From: Paolo Bonzini <pbonzini@redhat.com>
To: Andy Lutomirski <luto@amacapital.net>
Cc: "Andy Lutomirski" <luto@kernel.org>,
"Adalbert Lazăr" <alazar@bitdefender.com>,
Linux-MM <linux-mm@kvack.org>,
"Linux API" <linux-api@vger.kernel.org>,
"Andrew Morton" <akpm@linux-foundation.org>,
"Alexander Graf" <graf@amazon.com>,
"Stefan Hajnoczi" <stefanha@redhat.com>,
"Jerome Glisse" <jglisse@redhat.com>,
"Mihai Donțu" <mdontu@bitdefender.com>,
"Mircea Cirjaliu" <mcirjaliu@bitdefender.com>,
"Arnd Bergmann" <arnd@arndb.de>,
"Sargun Dhillon" <sargun@sargun.me>,
"Aleksa Sarai" <cyphar@cyphar.com>,
"Oleg Nesterov" <oleg@redhat.com>, "Jann Horn" <jannh@google.com>,
"Kees Cook" <keescook@chromium.org>,
"Matthew Wilcox" <willy@infradead.org>,
"Christian Brauner" <christian.brauner@ubuntu.com>
Subject: Re: [RESEND RFC PATCH 0/5] Remote mapping
Date: Fri, 4 Sep 2020 23:58:57 +0200 [thread overview]

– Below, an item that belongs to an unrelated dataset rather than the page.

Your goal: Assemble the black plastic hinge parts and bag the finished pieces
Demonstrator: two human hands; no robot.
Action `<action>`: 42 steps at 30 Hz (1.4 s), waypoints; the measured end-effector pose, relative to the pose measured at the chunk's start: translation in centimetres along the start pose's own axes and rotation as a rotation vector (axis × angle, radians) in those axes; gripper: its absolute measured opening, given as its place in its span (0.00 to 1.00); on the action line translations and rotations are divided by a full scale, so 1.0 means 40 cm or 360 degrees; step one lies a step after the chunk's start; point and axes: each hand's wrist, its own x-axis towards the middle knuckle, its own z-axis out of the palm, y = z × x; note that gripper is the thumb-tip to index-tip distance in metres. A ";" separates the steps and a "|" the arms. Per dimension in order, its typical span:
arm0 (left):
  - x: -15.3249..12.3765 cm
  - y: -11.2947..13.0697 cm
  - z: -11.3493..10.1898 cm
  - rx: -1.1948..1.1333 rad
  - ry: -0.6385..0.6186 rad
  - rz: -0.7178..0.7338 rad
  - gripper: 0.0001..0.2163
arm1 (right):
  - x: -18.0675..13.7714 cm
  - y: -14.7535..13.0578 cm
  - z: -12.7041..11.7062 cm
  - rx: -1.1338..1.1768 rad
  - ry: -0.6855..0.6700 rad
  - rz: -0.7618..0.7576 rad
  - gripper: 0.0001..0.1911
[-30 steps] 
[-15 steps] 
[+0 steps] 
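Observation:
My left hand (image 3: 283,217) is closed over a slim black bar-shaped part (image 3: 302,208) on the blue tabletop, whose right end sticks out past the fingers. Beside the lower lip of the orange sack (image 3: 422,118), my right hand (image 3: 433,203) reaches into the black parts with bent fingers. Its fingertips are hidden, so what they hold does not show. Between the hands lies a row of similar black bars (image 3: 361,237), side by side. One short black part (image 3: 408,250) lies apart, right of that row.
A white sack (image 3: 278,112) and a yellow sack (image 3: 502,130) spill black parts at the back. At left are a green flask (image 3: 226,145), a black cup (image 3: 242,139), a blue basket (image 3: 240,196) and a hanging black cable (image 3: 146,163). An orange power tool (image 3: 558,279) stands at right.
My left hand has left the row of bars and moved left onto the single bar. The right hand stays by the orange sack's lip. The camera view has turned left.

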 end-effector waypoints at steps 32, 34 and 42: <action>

Message-ID: <836cff86-e670-8c69-6cbd-b22c5b5538df@redhat.com> (raw)
In-Reply-To: <70D23368-A24D-4A15-8FC7-FA728D102475@amacapital.net>
On 04/09/20 22:34, Andy Lutomirski wrote:
> On Sep 4, 2020, at 1:09 PM, Paolo Bonzini <pbonzini@redhat.com> wrote:
>> On 04/09/20 21:39, Andy Lutomirski wrote:
>>> I'm a little concerned
>>> that it's actually too clever and that maybe a more
>>> straightforward solution should be investigated. I personally
>>> rather dislike the KVM model in which the guest address space
>>> mirrors the host (QEMU) address space rather than being its own
>>> thing. In particular, the current model means that
>>> extra-special-strange mappings like SEV-encrypted memory are
>>> required to be present in the QEMU page tables in order for the
>>> guest to see them. (If I had noticed that last bit before it went
>>> upstream, I would have NAKked it. I would still like to see it
>>> deprecated and ideally eventually removed from the kernel. We
>>> have absolutely no business creating incoherent mappings like
>>> this.)
>>
>> NACK first and ask second, right Andy? I see that nothing has
>> changed since Alan Cox left Linux.
>
> NACKs are negotiable. And maybe someone can convince me that the SEV
> mapping scheme is reasonable, but I would be surprised.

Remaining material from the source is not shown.